Que ce soit en santé ou en matière de finances publiques, le programme dévoilé hier demeure fidèle aux grandes orientations dégagées par l'ADQ en 2003. La plate-forme électorale reprend également la position autonomiste définie par Mario Dumont en 2004.

Le parti préconise cependant l'abolition des commissions scolaires, comme l'ont réclamé les militants adéquistes dans une proposition adoptée lors de leur congrès à la fin du mois dernier. En outre, l'ADQ rejette l'idée d'instaurer un revenu minimum garanti comme en 2003 et veut plutôt serrer la vis aux assistés sociaux aptes au travail en forçant leur «retour en emploi nécessaire». En contrepartie, le parti promet de bonifier l'aide aux bénéficiaires inaptes au travail.

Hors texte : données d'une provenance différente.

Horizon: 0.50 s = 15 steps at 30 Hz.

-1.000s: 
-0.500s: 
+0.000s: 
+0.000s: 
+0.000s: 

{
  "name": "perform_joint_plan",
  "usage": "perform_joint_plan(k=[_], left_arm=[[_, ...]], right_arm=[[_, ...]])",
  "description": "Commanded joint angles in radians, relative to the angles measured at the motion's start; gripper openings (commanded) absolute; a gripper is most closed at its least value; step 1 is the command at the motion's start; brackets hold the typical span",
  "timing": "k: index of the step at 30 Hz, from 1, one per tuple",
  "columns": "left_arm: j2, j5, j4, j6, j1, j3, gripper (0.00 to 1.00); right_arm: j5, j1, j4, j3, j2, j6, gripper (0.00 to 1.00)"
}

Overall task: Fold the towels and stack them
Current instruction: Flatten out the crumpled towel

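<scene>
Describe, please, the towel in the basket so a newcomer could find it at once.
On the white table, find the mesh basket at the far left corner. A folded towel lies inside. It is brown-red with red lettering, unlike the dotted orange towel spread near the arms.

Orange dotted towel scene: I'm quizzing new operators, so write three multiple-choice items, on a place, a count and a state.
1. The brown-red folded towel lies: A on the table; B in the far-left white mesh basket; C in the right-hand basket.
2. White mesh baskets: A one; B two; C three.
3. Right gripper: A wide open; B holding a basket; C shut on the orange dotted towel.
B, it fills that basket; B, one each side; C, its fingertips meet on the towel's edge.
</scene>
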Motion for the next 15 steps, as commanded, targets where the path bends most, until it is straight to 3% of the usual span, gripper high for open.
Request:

On voit là l'influence de Gilles Taillon qui, à titre de président du Conseil du patronat du Québec, préconisait en 2002 de couper les vivres aux bénéficiaires après une période de cinq ans passés à l'aide sociale. Il ne s'agit pas de ça, a-t-il précisé. Mais tant M. Dumont que M. Taillon sont restés muets sur les moyens coercitifs ou autres qu'ils envisagent. «Il nous paraît que l'aide sociale comme mode de vie, et comme mode de vie qui se passe d'une génération à l'autre, ça doit cesser», a souligné le chef adéquiste.

En matière de famille, l'ADQ poursuit une politique nataliste: une allocation de 5000 $ à la naissance ou à l'adoption d'un troisième enfant et le remboursement des frais raisonnables assumés pour le traitement de l'infertilité. Mais la mesure qui pourrait s'avérer la plus onéreuse, c'est d'offrir à toutes les familles une allocation «significative» mais pas encore chiffrée pour chaque enfant d'âge préscolaire qui n'a pas recours aux services de garde à 7 $. Cette allocation toucherait toucher 250 000 enfants.

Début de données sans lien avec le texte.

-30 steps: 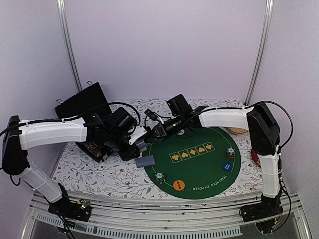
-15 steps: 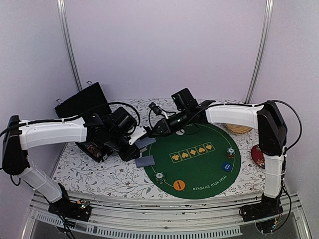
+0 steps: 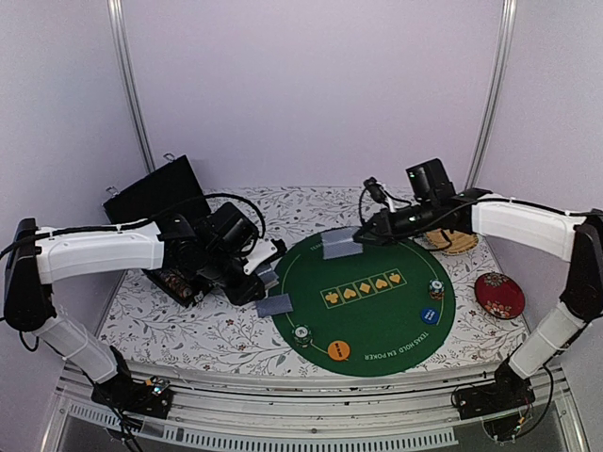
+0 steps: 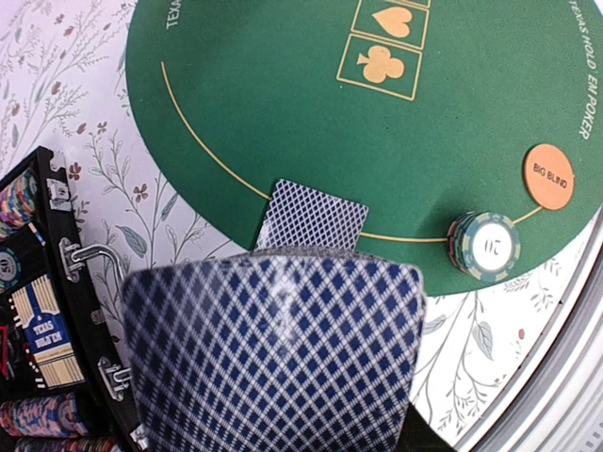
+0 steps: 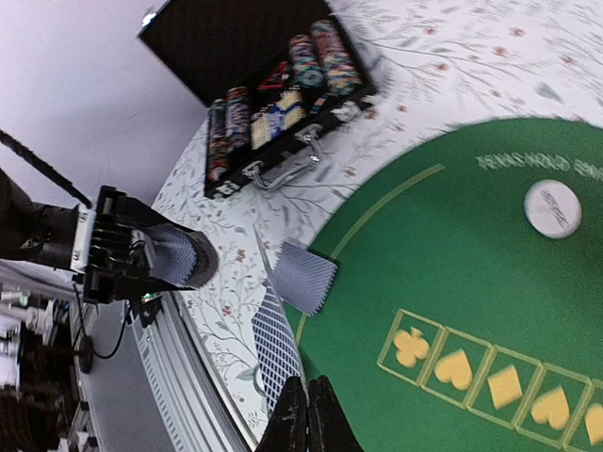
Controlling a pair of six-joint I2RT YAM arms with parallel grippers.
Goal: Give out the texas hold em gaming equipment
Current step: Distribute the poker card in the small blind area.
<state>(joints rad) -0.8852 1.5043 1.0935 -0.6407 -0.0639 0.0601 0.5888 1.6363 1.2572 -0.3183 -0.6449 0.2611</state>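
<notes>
My left gripper (image 3: 256, 273) hovers at the left rim of the green poker mat (image 3: 377, 325), shut on a deck of blue-backed cards (image 4: 273, 358) that hides its fingers in the left wrist view. One card (image 3: 275, 304) lies face down on the mat's left edge. My right gripper (image 3: 366, 235) is over the mat's far side, shut on a single card (image 3: 341, 245), which the right wrist view shows nearly edge-on (image 5: 281, 353). Chip stacks (image 3: 301, 334) (image 3: 434, 288), an orange disc (image 3: 339, 350) and a blue disc (image 3: 428, 316) rest on the mat. A white disc (image 5: 553, 208) lies on its far part.
An open black case (image 3: 155, 198) holding rows of chips (image 5: 283, 89) stands at the back left, behind my left arm. A red round cushion (image 3: 499, 295) and a tan woven mat (image 3: 450, 242) lie to the right of the green mat. The floral cloth (image 3: 188, 325) covers the table.
My right gripper has pulled away from the deck in the left gripper and swung right over the mat's far side, carrying one card. The left arm has stayed still.
</notes>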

L'ADQ investira davantage en éducation, un des seuls postes budgétaires du gouvernement, avec la politique familiale, que le parti projette d'augmenter. L'abolition des commissions scolaires permettrait de transférer une part de leur budget de 400 millions vers les écoles, a indiqué M. Taillon, un ancien président de la Fédération des commissions scolaires. Les dirigeants adéquistes ne préciseront que plus tard quelle structure allégée remplacerait les commissions scolaires.

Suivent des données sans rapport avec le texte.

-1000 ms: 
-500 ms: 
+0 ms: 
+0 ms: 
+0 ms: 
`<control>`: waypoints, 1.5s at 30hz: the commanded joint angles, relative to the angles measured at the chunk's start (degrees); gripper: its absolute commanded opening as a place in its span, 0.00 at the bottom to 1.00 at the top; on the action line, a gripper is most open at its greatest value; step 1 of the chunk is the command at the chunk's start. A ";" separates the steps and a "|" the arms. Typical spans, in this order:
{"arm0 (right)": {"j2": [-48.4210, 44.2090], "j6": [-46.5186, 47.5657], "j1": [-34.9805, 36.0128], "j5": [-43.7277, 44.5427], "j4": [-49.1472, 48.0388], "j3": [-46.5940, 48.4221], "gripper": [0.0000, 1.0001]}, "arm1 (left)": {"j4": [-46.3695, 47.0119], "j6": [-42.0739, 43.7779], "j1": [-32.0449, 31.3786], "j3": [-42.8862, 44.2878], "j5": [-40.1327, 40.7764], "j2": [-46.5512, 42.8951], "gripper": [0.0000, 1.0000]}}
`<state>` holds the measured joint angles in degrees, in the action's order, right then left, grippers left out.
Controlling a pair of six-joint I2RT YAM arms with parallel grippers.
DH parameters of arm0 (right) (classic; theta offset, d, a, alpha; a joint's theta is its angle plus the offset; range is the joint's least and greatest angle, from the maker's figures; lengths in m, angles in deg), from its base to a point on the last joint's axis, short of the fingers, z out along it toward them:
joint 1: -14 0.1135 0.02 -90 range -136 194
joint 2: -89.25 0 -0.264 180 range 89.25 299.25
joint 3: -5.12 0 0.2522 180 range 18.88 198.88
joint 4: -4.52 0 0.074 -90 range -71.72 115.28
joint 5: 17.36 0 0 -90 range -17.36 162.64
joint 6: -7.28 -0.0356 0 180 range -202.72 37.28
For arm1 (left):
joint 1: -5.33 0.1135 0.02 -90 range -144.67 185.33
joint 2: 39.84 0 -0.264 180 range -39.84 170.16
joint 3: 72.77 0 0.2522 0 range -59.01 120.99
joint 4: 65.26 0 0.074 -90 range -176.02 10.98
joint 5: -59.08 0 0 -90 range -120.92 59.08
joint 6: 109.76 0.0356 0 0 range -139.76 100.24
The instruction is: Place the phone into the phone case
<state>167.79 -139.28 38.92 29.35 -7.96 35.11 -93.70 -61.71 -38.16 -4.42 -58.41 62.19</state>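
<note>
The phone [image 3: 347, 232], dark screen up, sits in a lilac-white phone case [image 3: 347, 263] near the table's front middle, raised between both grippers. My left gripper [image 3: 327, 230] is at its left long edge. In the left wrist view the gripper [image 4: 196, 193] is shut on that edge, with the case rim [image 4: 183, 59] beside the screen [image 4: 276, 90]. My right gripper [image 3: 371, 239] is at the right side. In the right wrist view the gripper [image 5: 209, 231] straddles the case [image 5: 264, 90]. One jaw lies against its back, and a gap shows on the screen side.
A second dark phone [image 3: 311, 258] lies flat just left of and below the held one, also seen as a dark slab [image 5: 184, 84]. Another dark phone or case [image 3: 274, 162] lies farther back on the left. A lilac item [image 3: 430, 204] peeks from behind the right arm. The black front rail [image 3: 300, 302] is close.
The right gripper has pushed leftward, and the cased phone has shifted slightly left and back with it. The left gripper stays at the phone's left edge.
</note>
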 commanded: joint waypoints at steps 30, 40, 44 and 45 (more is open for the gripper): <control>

On préconise également un bulletin universel chiffré, la multiplication des écoles publiques à vocation particulière et l'enseignement intensif de l'anglais aux 5e et 6e années du primaire.

En ce qui concerne les finances publiques, Mario Dumont promet de rétablir l'objectif d'un «véritable déficit zéro» et de réduire les dépenses de l'État. Il souhaite abolir le Fonds des génération, un «raté de marketing» des libéraux. Il estime que la réingénierie libérale fut «un échec complet». L'ADQ propose une révision complète de l'appareil bureaucratique, de «faire le ménage», de réduire la taille de l'État. Il n'est plus question, comme en 2003, d'abolir la sécurité d'emploi des employés de l'État. On profitera des départs à la retraite et on ne veut pas se fixer d'objectifs précis. «C'est un exercice qui est un peu glissant, un peu dangereux, surtout quand on n'est pas soi-même au gouvernement. Ça fait un peu idéologique de mettre un chiffre ou un pourcentage», a dit M. Dumont.

L'ADQ promet de protéger le pouvoir d'achat de la classe moyenne. Il s'engage donc à ne pas augmenter les impôts et les taxes, tout en indexant pleinement les tables d'impôt. Les hausses de tarifs sont toutefois inévitables: tarifs d'électricité, primes de la Société d'assurance automobile du Québec (SAAQ), frais de garde ou droits de scolarité. L'ADQ cherchera à éviter les chocs tarifaires.

La hausse des droits de scolarité sera compensée par une augmentation des bourses accordées aux étudiants les moins bien nantis.

Dans le secteur de la santé, l'ADQ ne déroge pas à son programme qui fait largement appel au secteur privé dans le but d'améliorer l'accès aux soins. L'ADQ mettrait en place un système de santé mixte (secteurs public et privé ainsi que le milieu coopératif).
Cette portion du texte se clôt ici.